Exercise aim:
Please reproduce the full set of data below exactly.

Raw data:
------------------------------------------------------------------------

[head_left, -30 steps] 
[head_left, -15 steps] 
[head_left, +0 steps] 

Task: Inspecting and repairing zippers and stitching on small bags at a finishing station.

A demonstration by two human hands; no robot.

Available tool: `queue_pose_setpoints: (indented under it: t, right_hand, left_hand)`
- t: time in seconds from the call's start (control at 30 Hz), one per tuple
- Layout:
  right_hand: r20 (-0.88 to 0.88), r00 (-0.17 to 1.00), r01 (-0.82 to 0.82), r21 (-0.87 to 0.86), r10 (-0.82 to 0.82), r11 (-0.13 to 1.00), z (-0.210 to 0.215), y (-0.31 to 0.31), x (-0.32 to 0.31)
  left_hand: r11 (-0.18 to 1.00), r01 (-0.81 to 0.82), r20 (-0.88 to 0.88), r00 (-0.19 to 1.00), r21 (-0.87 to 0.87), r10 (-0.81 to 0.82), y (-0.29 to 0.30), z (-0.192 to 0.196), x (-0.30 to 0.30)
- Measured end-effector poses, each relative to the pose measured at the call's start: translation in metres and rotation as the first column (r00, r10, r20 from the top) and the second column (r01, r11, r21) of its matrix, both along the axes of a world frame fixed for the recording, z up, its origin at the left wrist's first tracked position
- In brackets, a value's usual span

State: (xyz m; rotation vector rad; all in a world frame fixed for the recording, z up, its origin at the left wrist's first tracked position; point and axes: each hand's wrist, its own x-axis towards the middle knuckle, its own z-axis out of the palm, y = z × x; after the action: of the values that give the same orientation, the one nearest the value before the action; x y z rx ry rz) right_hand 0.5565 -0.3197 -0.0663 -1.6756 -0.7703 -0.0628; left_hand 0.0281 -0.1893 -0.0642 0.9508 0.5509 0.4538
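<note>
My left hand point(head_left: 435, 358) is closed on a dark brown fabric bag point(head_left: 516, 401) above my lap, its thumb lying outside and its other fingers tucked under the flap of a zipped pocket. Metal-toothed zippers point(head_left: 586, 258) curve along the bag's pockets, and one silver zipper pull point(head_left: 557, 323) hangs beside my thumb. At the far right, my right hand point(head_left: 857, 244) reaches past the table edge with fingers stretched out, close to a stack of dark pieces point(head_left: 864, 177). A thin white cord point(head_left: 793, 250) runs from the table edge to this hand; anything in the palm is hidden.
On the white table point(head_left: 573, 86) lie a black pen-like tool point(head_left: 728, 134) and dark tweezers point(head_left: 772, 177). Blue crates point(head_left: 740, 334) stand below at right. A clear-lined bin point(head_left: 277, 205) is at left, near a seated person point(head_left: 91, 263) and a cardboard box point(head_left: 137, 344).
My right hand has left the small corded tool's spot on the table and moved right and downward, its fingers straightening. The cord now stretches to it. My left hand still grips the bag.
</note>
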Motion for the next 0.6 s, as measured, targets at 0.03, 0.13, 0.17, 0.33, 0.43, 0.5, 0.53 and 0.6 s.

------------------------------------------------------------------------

Answer below:
[head_left, -30 steps] 
[head_left, -15 steps] 
[head_left, +0 steps] 

Task: Inspecting and repairing zippers and stitching on small bags at a finishing station.

A demonstration by two human hands; no robot.

Available tool: `queue_pose_setpoints: (indented under it: t, right_hand, left_hand)`
- t: time in seconds from the call's start (control at 30 Hz), one per tuple
- Layout:
  right_hand: r20 (-0.88 to 0.88), r00 (-0.17 to 1.00), r01 (-0.82 to 0.82), r21 (-0.87 to 0.86), r10 (-0.82 to 0.82), r11 (-0.13 to 1.00), z (-0.210 to 0.215), y (-0.31 to 0.31), x (-0.32 to 0.31)
  left_hand: r11 (-0.18 to 1.00), r01 (-0.81 to 0.82), r20 (-0.88 to 0.88), r00 (-0.19 to 1.00), r21 (-0.87 to 0.87), r10 (-0.81 to 0.82), y (-0.29 to 0.30), z (-0.192 to 0.196), x (-0.30 to 0.30)
- Measured end-effector poses, each relative to the pose measured at the call's start: translation in metres and rotation as the first column (r00, r10, r20 from the top) and the second column (r01, r11, r21) of its matrix, both along the axes of a world frame fixed for the recording, z up, its origin at the left wrist's first tracked position
- In brackets, a value's usual span

State: (xyz m; rotation vector rad; all in a world frame fixed for the recording, z up, its origin at the left wrist's first tracked position; point and axes: each hand's wrist, its own x-axis towards the middle knuckle, its own z-axis out of the palm, y = z × x; after the action: of the values that give the same orientation, the one nearest the value before the action; x y z rx ry rz) right_hand 0.5565 -0.3197 -0.0663 -1.6756 -0.7703 -0.0628; left_hand 0.0281 -0.1893 -0.0642 0.9508 0.5509 0.4538
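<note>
My left hand point(head_left: 435, 358) is closed on a dark brown fabric bag point(head_left: 516, 401) above my lap, its thumb lying outside and its other fingers tucked under the flap of a zipped pocket. Metal-toothed zippers point(head_left: 586, 258) curve along the bag's pockets, and one silver zipper pull point(head_left: 557, 323) hangs beside my thumb. At the far right, my right hand point(head_left: 857, 244) reaches past the table edge with fingers stretched out, close to a stack of dark pieces point(head_left: 864, 177). A thin white cord point(head_left: 793, 250) runs from the table edge to this hand; anything in the palm is hidden.
On the white table point(head_left: 573, 86) lie a black pen-like tool point(head_left: 728, 134) and dark tweezers point(head_left: 772, 177). Blue crates point(head_left: 740, 334) stand below at right. A clear-lined bin point(head_left: 277, 205) is at left, near a seated person point(head_left: 91, 263) and a cardboard box point(head_left: 137, 344).
My right hand has left the small corded tool's spot on the table and moved right and downward, its fingers straightening. The cord now stretches to it. My left hand still grips the bag.
</note>
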Motion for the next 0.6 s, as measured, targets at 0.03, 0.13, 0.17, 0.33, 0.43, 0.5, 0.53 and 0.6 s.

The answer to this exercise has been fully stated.